Un constat appelé à évoluer

Les États les plus peuplés, comme la Californie, la Floride, l’Illinois et l’État de New York, ont connu le plus grand nombre d’avortements. Comme les chercheurs se sont appuyés sur un modèle statistique, ils ont fait état d’un certain degré d’incertitude dans leurs calculs, et l’incertitude était plus grande dans les États où le nombre de fournisseurs d’avortements était plus élevé. Aucune donnée n’a été recueillie dans les 14 États où l’interdiction de l’avortement était en vigueur au début de l’année.

« Les législateurs ont le sentiment que nous avons adopté des lois strictes ici et que nos voisins du Colorado ou de l’Illinois autorisent ces entreprises à s’installer à notre frontière », a déclaré Katie Daniel, directrice de la politique des États à Susan B. Anthony Pro-Life America.

Les chercheurs soulignent que des travaux supplémentaires seront nécessaires pour mieux évaluer l’effet des restrictions à l’avortement ainsi que l’accès accru aux pilules abortives par l’entremise de la télésanté et des réseaux clandestins.

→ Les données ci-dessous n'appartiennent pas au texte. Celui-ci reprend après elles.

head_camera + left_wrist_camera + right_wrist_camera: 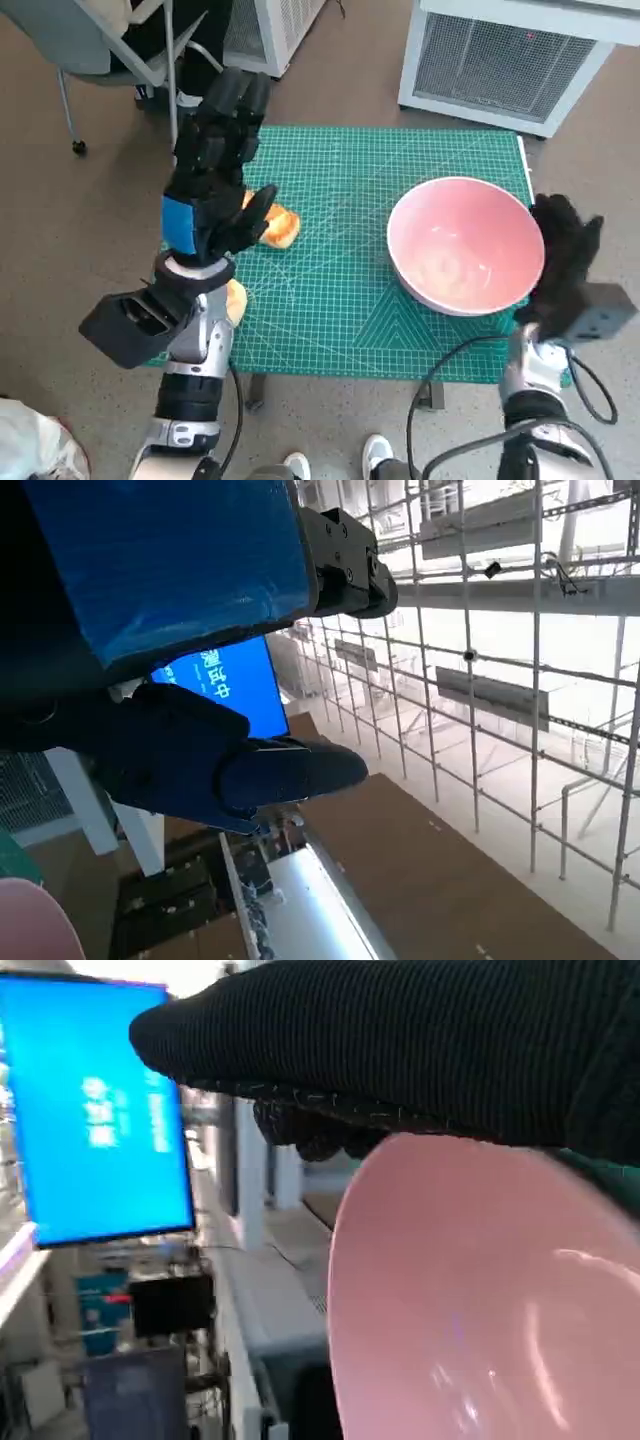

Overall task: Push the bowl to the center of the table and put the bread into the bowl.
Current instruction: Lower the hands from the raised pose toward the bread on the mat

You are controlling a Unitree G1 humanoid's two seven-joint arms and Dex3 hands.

On s’attend à ce que la situation évolue dans le courant de l’année, lorsque de nouvelles restrictions entreront en vigueur. Les chercheurs de Guttmacher ont recueilli des données sur l’avortement avant que les assemblées législatives n’adoptent des interdictions et des restrictions dans l’Indiana, en Caroline du Nord et en Caroline du Sud.

Cet article a d’abord été publié dans le New York Times.